Ask before you sign off

Could this workaround still function if the outage lasted longer, volumes increased, or the primary person was unavailable?

Where Manual Workarounds Usually Fail

The most common failure is treating tribal knowledge like documented capability.
One employee knows the process. Everyone else assumes that is enough. Then the disruption happens outside that person’s shift, or they are unavailable, or the step they “always do” depends on a system, form, or contact that no longer exists.

A second failure is underestimating effort.
Manual workarounds usually take more people, more time, and more supervision than teams expect. That matters most in high-volume work or anything with approval, control, or reconciliation requirements.

A third failure is forgetting the return path.
The workaround keeps work moving during the outage, but the team has no clean method for re-entering, validating, or reconciling that work later.

A fourth failure is poor maintenance.
The process changed, the application changed, the site contact changed, or the form changed, but the workaround procedure did not.

None of those are exotic problems. They are the ordinary reasons a workaround that sounds fine during planning stops being credible when it has to run at speed.

When a Workaround Gap Points to a Bigger Recovery Problem

Sometimes the workaround is weak because the documentation is weak.

Sometimes it is weak because the recovery design is weak.

That is an important distinction. If the workaround can only support a tiny fraction of the needed volume, depends on unavailable data, or creates control issues the organization cannot tolerate, the answer may not be to write a better procedure. It may be to revisit the recovery strategy, staffing model, system dependency, or tolerance assumptions behind the process.

That is usually the point where outside help becomes useful. MHA can help teams decide whether they need a tighter manual procedure, a stronger recovery procedure, or a bigger redesign of the recovery approach.

Conclusion

A manual workaround is not ready because someone says it exists.

It is ready when the steps are documented, the materials are known, the people are identified, the limits are understood, and the process has been tested enough to show where it breaks.

That is what turns a workaround from tribal knowledge into a usable recovery bridge.

FAQ

What are manual workarounds in business continuity?

Manual workarounds are alternate processing methods used when the normal system-based way of doing a process is unavailable, usually for a short-term disruption.

How do you document a manual workaround?

Document the trigger, scope, steps, required forms and materials, responsible people, time limits, and the handoff back to normal processing. Ready Business specifically says to document the forms and resource requirements needed for manual workarounds.

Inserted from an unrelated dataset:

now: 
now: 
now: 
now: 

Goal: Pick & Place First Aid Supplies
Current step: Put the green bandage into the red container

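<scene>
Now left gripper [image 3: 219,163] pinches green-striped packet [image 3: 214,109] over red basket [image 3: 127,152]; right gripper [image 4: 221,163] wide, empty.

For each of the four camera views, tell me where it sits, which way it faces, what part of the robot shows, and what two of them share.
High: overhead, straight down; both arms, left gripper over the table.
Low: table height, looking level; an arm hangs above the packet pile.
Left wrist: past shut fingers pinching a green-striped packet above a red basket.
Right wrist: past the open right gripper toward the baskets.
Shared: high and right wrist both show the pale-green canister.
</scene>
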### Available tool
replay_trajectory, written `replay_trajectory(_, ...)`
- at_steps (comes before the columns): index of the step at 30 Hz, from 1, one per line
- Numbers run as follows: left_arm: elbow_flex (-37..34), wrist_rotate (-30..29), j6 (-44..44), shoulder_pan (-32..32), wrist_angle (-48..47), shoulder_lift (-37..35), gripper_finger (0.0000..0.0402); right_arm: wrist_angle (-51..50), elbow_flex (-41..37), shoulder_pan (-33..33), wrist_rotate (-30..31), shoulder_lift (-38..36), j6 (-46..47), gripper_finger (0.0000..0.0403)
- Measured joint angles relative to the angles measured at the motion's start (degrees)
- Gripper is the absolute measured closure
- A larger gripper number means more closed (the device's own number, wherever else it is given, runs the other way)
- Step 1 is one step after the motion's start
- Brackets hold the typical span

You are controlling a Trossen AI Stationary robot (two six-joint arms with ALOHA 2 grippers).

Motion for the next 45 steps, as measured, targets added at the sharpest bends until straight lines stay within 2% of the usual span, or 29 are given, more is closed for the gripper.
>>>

How often should workaround procedures be tested?

They should be exercised on a scheduled basis and updated from lessons learned, especially after tests, exercises, and real disruptions. NIST guidance supports that pattern as practical contingency-planning discipline.

When does a manual workaround become a recovery design issue?

It becomes a bigger recovery design issue when the workaround cannot support realistic volumes, depends on unavailable data or people, or creates control or compliance issues the organization cannot tolerate for the required duration.